L'ospedalizzazione a domicilio è anche il servi­zio prioritariamente richiesto dai 24.500 firmatari della proposta di legge di iniziativa popolare "Riordino degli interventi sanitari a favore degli anziani cronici non autosufficienti e realizzazione delle Residenze sanitarie assistenziali» presenta­ta al Consiglio regionale piemontese il 15.7.1991.

Con delibera del 24 settembre 1991, la Giunta della Regione Piemonte ha posto vincoli tali da impedire la creazione di servizi di ospedalizza­zione a domicilio.

«4. Continuano a funzionare a Torino le pen­sioni abusive su cui ha indagato la magistratura nel marzo dello scorso anno. I tenutari delle sud­dette pensioni, alcune veri e propri lager, conti­nuano a realizzare lauti guadagni. Con un sem­plice provvedimento dell'Autorità giudiziaria, sa­rebbe possibile sequestrare le strutture dando incarico al Comune e alle USSL Torinesi di ricer­care nel minor tempo possibile la sistemazione più idonea dei ricoverati, sistemazione che per gli anziani autosufficienti potrebbe essere realiz­zata in poche settimane, tenuto conto che gli isti­tuti gestiti dal Comune di Torino hanno più di 200 posti vuoti.

«Grati se le S.V. vorranno assumere i provvedi­menti di competenza per la tutela della dignità, delle esigenze e dei diritti degli anziani, in parti­colare di quelli cronici non autosufficienti, questo Comitato resta a disposizione».

 

Commento

L'omissione di prestazioni curative agli anzia­ni dilaga. La situazione è ben più grave dell'eu­tanasia, che almeno presuppone il consenso dell'interessato.

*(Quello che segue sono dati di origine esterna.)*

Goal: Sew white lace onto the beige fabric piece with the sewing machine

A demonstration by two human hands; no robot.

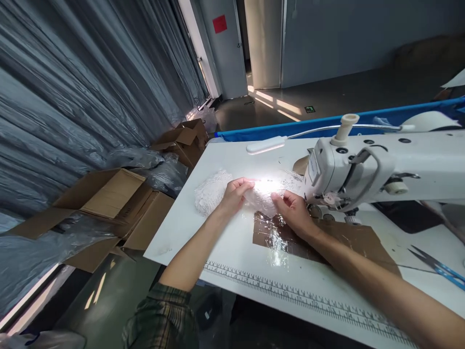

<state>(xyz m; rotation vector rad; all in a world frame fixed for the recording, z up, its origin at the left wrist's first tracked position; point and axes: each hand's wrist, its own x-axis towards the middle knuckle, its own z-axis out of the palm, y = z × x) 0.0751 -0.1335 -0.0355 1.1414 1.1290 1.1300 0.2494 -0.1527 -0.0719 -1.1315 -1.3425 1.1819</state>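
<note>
Head view: left hand [233, 195] and right hand [297, 214] clamp lace [262, 203] between fingers [248, 185], seemingly steadying it, sewing machine [414, 157] at three o'clock.

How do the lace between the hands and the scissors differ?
The lace is white; the scissors have blue handles and dark blades.
The lace looks soft and rumpled; the scissors are stiff and straight.
The left hand pinches the lace and the right hand touches it; no hand touches the scissors.
Both are at the white table.
</note>
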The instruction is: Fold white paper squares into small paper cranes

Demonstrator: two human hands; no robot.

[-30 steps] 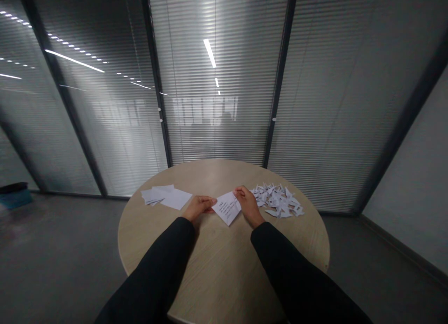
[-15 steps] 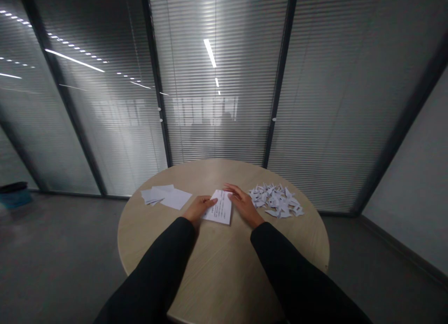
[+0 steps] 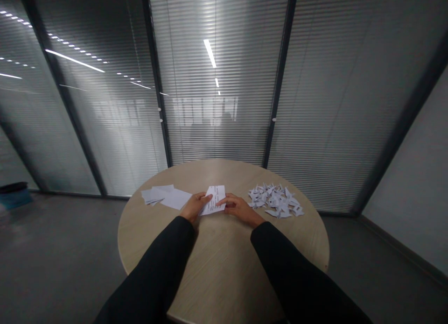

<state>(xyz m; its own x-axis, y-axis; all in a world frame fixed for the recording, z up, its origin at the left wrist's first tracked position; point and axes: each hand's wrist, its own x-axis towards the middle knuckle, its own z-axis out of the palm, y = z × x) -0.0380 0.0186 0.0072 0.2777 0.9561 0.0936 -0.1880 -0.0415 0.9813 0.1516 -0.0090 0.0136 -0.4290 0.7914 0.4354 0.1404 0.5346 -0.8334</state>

Il futuro nostro e dei nostri congiunti è in gra­ve pericolo: perché tacere? Dove sono e che cosa fanno le organizzazioni di volontariato? Conseguono, come stabilisce l'art. 1 della legge 11 agosto 1991 n. 266 le «finalità di carattere so­ciale, civile e culturale individuate dallo Stato, dalle Regioni, dalle Province autonome di Trento e Bolzano e dagli Enti locali» per negare le esi­genze, la dignità ed i diritti degli anziani cronici non autosufficienti? Si tratta di ignoranza, di di­sinteresse o di complicità?

 

 

(1) È sperabile che l'approvazione da parte del Parlamen­to del progetto obiettivo sulla tutela della salute degli anzia­ni, avvenuta il 30 gennaio 1992, segni una svolta nella dire­zione del riconoscimento effettivo delle esigenze, della di­gnità e dei diritti degli anziani stessi, in particolare di quelli colpiti da patologie croniche e da non autosufficienza.

(2) Segnaliamo che, in data 12 febbraio 1992 Luciano Giusti, Presidente del CLOD, Comitato Ligure per l'Ospe­dalizzazione a Domicilio ha presentato in proposito un esposto alla Procura della Repubblica presso la Pretura di Chiavari.

(3) Nonostante che della vicenda della Signora E.G.F abbiano riferito i giornali, nessuna autorità si è degnata di rispondere; nemmeno i Sindacati CGIL, CISL, UIL dei Pen­sionati hanno ritenuto necessario scrivere una riga o dire una parola sull'argomento.